Amberg, Deutschland · 12 Wochen · Station B1 Onkologie, A2 Nephrologie, Notaufnahme, Intensivstation · 11/2014 – 03/2015

Veröffentlicht am

1.13
Ø Gesamtnote
aus 9 Kategorien

Einzelbewertungen

Gesamt 1
Team Station 1
Kontakt zur Pflege 1
Ansehen des PJlers 1
Klinik insgesamt 1
Unterricht 2
Betreuung 1
Freizeit 2
Station / Einrichtung 1

Details zum Einsatz

Weitere Tätigkeiten
0
Vergütung
200

Erfahrungsbericht

Super Tertial! Habe sehr viel gelernt. Überall wo Punktionen sind darf man selber ran. Man betreut seine eigenen Patienten und nie sind die Ärzte (und auch die Pflege) müde, einem etwas zu erklären. Es gibt einen Blutabnahmedienst. Es wäre aber gut diesen zu unterstützen! Das bringt einem selbst Übung und der Dienst dankt es, indem er Dir andere Tätigkeiten wie z.B. das Portanstechen beibringt, sowie bei Punktionen oder Untersuchungen die anstehen an Dich denkt. Der Funktionsbereich ist auch super. Man darf selbst sonographieren und lernt dabei sehr schnell. Auch Dienste sind sehr empfehlenswert, besonders in der Notaufnahme oder am Wochenende. Eine Woche Intensiv ist sicher nicht schlecht. Es heißt zwar immer man dürfte dort nichts selber machen aber ich finde sie zeigen und erklären dort sehr viel und wenn man Glück hat, dann darf man auch mal eine Arterie legen etc.. Ihr könnt selbst entscheiden auf welche Station ihr möchtet. Nur zu Beginn seid ihr eingeteilt und könnt dann rotieren. Es hängt davon ab, was euch interessiert. Die A1 (Kardiologie), A2 (Nephrologie/Geriatrie), A9 (Gastronterologie), B1 (Onkologie/Pulmologie), Intensiv, Notaufnahme.

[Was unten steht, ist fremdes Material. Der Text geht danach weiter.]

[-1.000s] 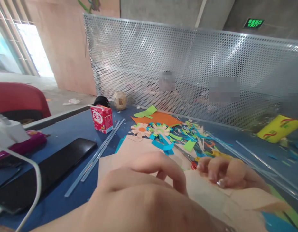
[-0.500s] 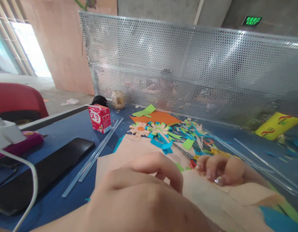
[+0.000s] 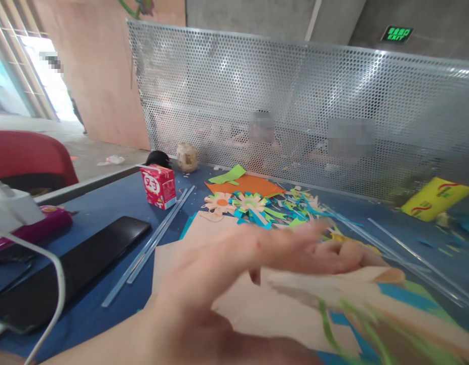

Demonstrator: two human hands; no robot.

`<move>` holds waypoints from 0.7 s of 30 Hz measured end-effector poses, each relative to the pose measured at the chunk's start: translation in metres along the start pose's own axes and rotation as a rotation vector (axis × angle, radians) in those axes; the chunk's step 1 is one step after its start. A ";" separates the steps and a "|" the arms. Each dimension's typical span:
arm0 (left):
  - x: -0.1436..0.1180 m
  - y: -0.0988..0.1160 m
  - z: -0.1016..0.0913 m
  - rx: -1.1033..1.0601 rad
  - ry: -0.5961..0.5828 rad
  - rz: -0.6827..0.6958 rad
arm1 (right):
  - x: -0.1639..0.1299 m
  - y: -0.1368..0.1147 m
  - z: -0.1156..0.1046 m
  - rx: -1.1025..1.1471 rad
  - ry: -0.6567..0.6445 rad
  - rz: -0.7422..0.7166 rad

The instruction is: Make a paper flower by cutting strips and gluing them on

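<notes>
My left hand (image 3: 242,258) reaches in from the lower left, its fingers stretched out flat and blurred, just above a peach paper sheet (image 3: 280,314). Behind its fingertips my right hand (image 3: 358,252) is curled on the far edge of that sheet, which is lifted and blurred on the right side. Blue and green paper (image 3: 401,299) shows under the raised sheet. Beyond the hands lie paper flowers (image 3: 234,203) and several coloured scraps (image 3: 295,210) on the blue table (image 3: 105,203).
A red carton (image 3: 158,186), clear glue sticks (image 3: 158,238), a black phone (image 3: 67,268), a white cable (image 3: 55,284) and a magenta object (image 3: 33,228) sit left. An orange sheet (image 3: 253,185) and yellow packet (image 3: 435,198) lie by the perforated metal screen (image 3: 295,111).
My left hand's fingers have uncurled and stretched out to the right. The right side of the peach sheet has risen, showing blue and green paper beneath.
</notes>
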State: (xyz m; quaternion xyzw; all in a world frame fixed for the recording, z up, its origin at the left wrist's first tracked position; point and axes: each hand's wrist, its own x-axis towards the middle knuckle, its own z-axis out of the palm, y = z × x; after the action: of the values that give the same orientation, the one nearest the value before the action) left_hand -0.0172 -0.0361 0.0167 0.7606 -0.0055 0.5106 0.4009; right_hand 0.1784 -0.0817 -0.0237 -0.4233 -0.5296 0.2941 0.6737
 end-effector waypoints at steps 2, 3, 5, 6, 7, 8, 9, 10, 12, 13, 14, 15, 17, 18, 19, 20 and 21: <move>-0.001 -0.008 -0.004 0.009 0.042 -0.090 | -0.005 0.001 0.004 0.055 -0.028 0.023; 0.000 -0.013 -0.005 -0.002 0.059 -0.142 | -0.007 0.002 0.004 0.075 -0.009 0.062; 0.003 -0.021 -0.005 -0.052 0.104 -0.247 | -0.008 0.003 0.005 0.098 0.074 0.179; 0.005 -0.024 -0.004 -0.082 0.117 -0.302 | -0.008 0.004 0.004 0.116 0.117 0.227; 0.007 -0.026 -0.003 -0.110 0.132 -0.353 | -0.008 0.005 0.004 0.138 0.144 0.266; 0.009 -0.028 -0.002 -0.134 0.147 -0.396 | -0.008 0.007 0.004 0.156 0.158 0.293; 0.011 -0.029 -0.002 -0.154 0.163 -0.433 | -0.008 0.007 0.005 0.167 0.160 0.304; 0.012 -0.030 -0.001 -0.171 0.181 -0.460 | -0.008 0.008 0.005 0.170 0.157 0.312; 0.014 -0.032 -0.001 -0.197 0.219 -0.492 | -0.008 0.005 0.007 0.149 0.154 0.340; 0.015 -0.033 -0.002 -0.203 0.235 -0.508 | -0.008 0.003 0.008 0.134 0.138 0.349; 0.015 -0.035 -0.003 -0.204 0.248 -0.526 | -0.007 0.000 0.009 0.121 0.115 0.347; 0.015 -0.037 -0.005 -0.199 0.257 -0.545 | -0.006 -0.004 0.009 0.104 0.088 0.335; 0.015 -0.040 -0.006 -0.185 0.257 -0.592 | -0.003 -0.011 0.007 0.053 0.052 0.289; 0.015 -0.042 -0.007 -0.185 0.244 -0.619 | -0.002 -0.013 0.005 0.017 0.053 0.275; 0.014 -0.044 -0.006 -0.191 0.222 -0.646 | -0.001 -0.015 0.004 -0.022 0.069 0.284; 0.013 -0.045 -0.006 -0.202 0.189 -0.675 | 0.000 -0.015 0.002 -0.058 0.093 0.315; 0.013 -0.046 -0.004 -0.212 0.149 -0.704 | 0.000 -0.015 0.001 -0.083 0.117 0.358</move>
State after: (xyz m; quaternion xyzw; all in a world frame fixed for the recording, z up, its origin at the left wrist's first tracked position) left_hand 0.0050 0.0029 -0.0008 0.6311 0.2325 0.3921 0.6277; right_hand 0.1767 -0.0887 -0.0102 -0.5547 -0.4174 0.3619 0.6222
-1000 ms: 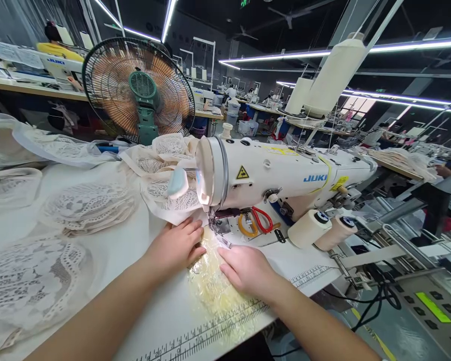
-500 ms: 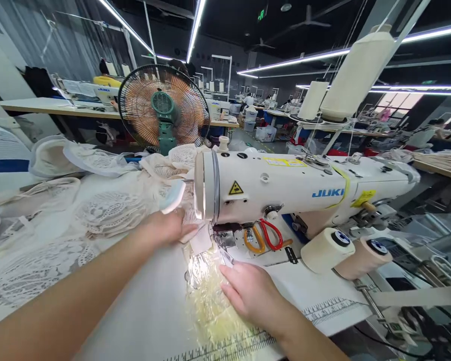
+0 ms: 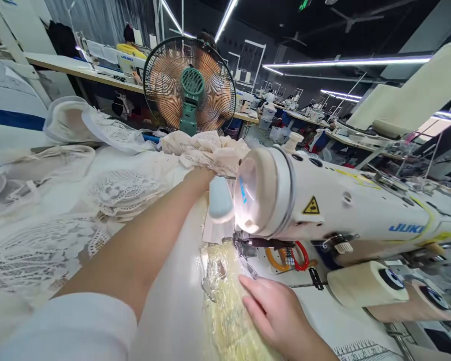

Ich finde es ist gut mindestens einen Monat auf einer Station zu sein (ausgenommen Intensiv, Notaufnahme). Dann ist man richtig eingearbeitet und darf viel selbstständiger arbeiten aber das ist Geschmackssache. Andere fanden es super alle Stationen einmal durch zu rotieren, immer im zwei wöchigen Wechsel.